The second revelation was to the shepherds who were “living in the fields and keeping the night watch over their flock.” (Lk. 2:8) The shepherds represent the Children of Israel; that is, the Hebrew people. They were of the land; a land flowing with milk and honey; a land which God had promised to give to their ancestors, and did give to them. In the interim, their ancestors had displeased God and forfeited their inheritance from Him, been driven off the land, driven into exile, redeemed by a temporal ruler (King Cyrus II the Great of Persia) and prophesied to of a coming Messiah who would Israel to a right relationship with her God. The shepherds were not trained in the Law; they probably could not read at all. But they were humble children of Israel, doing what God had intended the children of Israel to do when He delivered them to the Promised Land: they had entered into and taken possession of the land, and were enjoying the fruits of their labor on that land. It is to them, humble shepherds who “bore the smell of their sheep” – not to the perfumed and powdered Pharisees and scribes, sleeping in comfortable beds in Jerusalem! – to whom the cacophonous, raucous celebration of celebration of Heaven at the Nativity of the Lord revealed, through the message of an angel, that “a child is born to you.”

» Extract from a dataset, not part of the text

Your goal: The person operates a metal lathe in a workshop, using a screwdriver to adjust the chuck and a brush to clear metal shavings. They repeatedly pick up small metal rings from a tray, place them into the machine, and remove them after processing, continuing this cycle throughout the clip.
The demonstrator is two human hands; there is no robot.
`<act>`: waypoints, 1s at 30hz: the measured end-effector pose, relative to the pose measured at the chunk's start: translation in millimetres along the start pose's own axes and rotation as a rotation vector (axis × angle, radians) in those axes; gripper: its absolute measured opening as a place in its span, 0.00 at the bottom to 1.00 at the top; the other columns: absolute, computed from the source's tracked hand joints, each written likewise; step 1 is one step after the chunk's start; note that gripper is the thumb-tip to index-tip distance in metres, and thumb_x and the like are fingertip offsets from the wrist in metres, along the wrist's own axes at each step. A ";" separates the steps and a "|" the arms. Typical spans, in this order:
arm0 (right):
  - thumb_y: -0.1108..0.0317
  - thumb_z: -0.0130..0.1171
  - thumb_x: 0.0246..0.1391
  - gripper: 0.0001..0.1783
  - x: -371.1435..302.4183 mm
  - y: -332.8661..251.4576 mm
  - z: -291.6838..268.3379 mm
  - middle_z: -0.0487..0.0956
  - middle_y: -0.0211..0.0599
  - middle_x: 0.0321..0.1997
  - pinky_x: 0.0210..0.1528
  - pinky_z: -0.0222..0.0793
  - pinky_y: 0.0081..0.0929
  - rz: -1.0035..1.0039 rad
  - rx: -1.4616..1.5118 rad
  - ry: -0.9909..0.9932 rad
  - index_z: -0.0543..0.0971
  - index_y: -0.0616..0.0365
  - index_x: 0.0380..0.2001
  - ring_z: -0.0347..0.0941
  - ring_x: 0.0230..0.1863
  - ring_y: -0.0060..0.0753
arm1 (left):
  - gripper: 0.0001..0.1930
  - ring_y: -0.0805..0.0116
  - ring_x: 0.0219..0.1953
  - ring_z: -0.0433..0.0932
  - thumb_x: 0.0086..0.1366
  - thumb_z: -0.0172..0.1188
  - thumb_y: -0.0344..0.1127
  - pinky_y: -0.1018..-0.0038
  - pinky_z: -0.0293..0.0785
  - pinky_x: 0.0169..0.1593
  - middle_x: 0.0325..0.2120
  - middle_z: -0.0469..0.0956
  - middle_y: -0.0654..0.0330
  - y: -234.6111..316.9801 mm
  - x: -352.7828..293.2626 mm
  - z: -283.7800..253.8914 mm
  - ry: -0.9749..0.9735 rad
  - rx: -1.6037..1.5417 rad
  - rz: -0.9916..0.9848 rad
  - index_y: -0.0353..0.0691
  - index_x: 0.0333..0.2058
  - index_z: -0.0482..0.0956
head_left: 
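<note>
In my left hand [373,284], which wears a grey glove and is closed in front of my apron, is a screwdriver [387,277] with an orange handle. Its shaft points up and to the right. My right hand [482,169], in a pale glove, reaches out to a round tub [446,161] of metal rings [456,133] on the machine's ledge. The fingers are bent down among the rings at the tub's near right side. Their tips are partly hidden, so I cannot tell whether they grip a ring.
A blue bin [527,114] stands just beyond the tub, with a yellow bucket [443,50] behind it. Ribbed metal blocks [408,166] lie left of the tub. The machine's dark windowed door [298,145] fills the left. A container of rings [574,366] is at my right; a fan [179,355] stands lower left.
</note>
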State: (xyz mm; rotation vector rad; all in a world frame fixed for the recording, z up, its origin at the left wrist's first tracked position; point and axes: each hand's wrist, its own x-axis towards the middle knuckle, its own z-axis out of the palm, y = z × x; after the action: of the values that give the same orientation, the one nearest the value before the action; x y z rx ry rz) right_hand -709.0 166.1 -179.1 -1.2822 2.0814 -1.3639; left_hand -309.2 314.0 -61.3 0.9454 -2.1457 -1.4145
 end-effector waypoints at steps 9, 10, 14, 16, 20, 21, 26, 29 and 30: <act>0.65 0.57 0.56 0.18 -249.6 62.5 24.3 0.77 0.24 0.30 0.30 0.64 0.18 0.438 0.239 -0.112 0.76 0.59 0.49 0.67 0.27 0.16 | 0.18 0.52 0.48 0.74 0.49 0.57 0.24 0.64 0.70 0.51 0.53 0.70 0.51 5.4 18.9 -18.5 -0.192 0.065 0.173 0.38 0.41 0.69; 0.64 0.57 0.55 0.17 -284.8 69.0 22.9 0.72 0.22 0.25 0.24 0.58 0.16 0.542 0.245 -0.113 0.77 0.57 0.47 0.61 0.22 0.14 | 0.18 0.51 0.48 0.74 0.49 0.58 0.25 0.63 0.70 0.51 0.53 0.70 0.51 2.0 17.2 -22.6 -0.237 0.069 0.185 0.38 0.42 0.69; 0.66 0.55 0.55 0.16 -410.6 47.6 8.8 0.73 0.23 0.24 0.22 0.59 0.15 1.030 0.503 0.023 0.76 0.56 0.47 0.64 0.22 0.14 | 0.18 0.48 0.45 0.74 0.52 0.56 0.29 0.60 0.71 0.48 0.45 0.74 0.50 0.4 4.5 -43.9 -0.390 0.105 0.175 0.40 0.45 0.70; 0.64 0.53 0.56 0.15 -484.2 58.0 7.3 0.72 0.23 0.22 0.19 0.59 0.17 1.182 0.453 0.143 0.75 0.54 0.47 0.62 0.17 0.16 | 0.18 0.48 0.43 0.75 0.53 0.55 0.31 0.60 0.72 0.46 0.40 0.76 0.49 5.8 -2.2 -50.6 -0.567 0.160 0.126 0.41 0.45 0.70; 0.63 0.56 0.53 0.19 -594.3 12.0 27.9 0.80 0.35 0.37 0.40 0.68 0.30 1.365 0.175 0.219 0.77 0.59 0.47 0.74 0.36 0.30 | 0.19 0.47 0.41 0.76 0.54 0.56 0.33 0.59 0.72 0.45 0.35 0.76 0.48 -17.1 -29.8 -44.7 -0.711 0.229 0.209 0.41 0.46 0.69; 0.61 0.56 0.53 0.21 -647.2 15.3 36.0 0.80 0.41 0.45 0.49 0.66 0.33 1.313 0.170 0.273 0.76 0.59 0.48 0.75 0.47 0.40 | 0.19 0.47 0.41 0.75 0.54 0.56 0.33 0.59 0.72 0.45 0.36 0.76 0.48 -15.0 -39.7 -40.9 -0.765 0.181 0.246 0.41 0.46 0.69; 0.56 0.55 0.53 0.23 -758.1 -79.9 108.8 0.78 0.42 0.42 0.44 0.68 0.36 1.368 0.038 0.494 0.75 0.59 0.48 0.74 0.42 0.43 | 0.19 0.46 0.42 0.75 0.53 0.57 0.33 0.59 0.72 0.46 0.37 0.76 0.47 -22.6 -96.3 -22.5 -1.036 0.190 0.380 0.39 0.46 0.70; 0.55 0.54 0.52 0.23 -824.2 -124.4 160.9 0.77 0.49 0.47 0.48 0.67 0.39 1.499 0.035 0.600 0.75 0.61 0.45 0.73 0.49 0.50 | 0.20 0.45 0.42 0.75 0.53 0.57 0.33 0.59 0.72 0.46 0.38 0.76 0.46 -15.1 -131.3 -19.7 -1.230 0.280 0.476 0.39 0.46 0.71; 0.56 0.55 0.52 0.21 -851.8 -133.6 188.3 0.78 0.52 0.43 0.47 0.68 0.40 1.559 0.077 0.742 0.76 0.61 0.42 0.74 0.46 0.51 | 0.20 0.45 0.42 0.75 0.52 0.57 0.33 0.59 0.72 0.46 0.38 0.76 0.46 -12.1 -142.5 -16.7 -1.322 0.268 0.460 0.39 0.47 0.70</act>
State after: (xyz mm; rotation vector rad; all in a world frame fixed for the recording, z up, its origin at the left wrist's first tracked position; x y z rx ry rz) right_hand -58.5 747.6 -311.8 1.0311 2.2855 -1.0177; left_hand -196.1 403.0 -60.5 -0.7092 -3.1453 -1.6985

The third revelation is what we commemorate today: the arrival of the pagan, animistic, non-Jewish world, represented by the three (or however many) kings (or whatever they were) bearing gold fit for a king, frankincense “which owns a deity nigh,” and myrrh, the “bitter perfume” that heralded the saving death that the All-Highest would die. These kings, or magicians, came to do homage to the Lord of Creation shortly after His entrance into Creation.
Who were these people? That they were not Jews is clear from the fact that when they arrived in Jerusalem, they asked, “Where is the newborn King of the Jews?” (Mt. 2:2) – not, “Where is our newborn king?” Matthew refers to them as “magi,” which suggests that they were capable of performing “magic” – that is, wonders based on advanced, or arcane knowledge. Other opinions say that they were astronomers, who had predicted the coming of a particularly-bright star, which would herald some great even on earth. Alternately, they have been described as “kings”; the term “magus” may be a corruption of the Latin “magister,” or master, indicating a person of authority. Again, “magi,” in the plural, has a certain relationship to the Arabic word “masjid,” or “majid,” meaning “market,” which suggests that the men were merchants – and, thus, wealthy and cosmopolitan, with ready access to the expensive gifts they brought to lay before the Child.
Whatever their background, whatever their status and role in life, the fact that they came from the East, as Matthew specifies (cf. Mt 2:1) is significant. If we accept the notion that I expressed earlier, that the Magi represent the pagan world coming to do Christ homage, then the journey of the Magi recapitulates, it traces the steps, that Abram (before he was Abraham) took when he came forth from “Ur of the Chaldees,” as the Proclamation of Christmas reminded us 12 days ago. In the same way that Abram, who was not yet the father of nations that he would become, came forth from the Fertile Crescent at the beginning of salvation history, so too do these latter-day devotees of the Living God come from the same area, representing the submission of the non-Jewish world to the King of the Jews.
The arrival of the Magi, the submission of the non-Jewish world to the King of the Jews, completes and perfects the Epiphany; that is, the revelation of the All-Highest. The co-equal and co-eternal Son of God, Jesus, had been revealed, successively, to the specially-graced (first Mary, then Joseph); to the “great unwashed” (the shepherds); and, finally, to the Gentiles. It is fitting and right that we conclude the season of Christmas, which celebrates the coming of the Messiah in the flesh, by celebrating the truth that the Gentile Magi taught: that Jesus is not merely the Son of God, but is God Himself.
What does this mean for us, more than 2,000 years after the fact? How should we respond to the declarations that the Magi made in bringing their gifts: that the Child is a King; that He is God; that He is Victim? We must make our way spiritually to the place where He lay, to receive His visitors. We must see this audience from both perspectives: of God receiving His supplicants, when we understand and share and emulate the adoration and worship that they offered to Him; and of supplicants approaching the Holy of Holies, falling down in worshipful adoration of Him Who above all others is worthy of worship. If we are willing to approach Our Lord and Master with the same humility and joy as the Magi, and to accept the welcome that He offers to us as He offered to them, then we will be able truly to complete and perfect, in our own hearts, the revelation of the All-Highest that is the fit culmination of the Christmas season.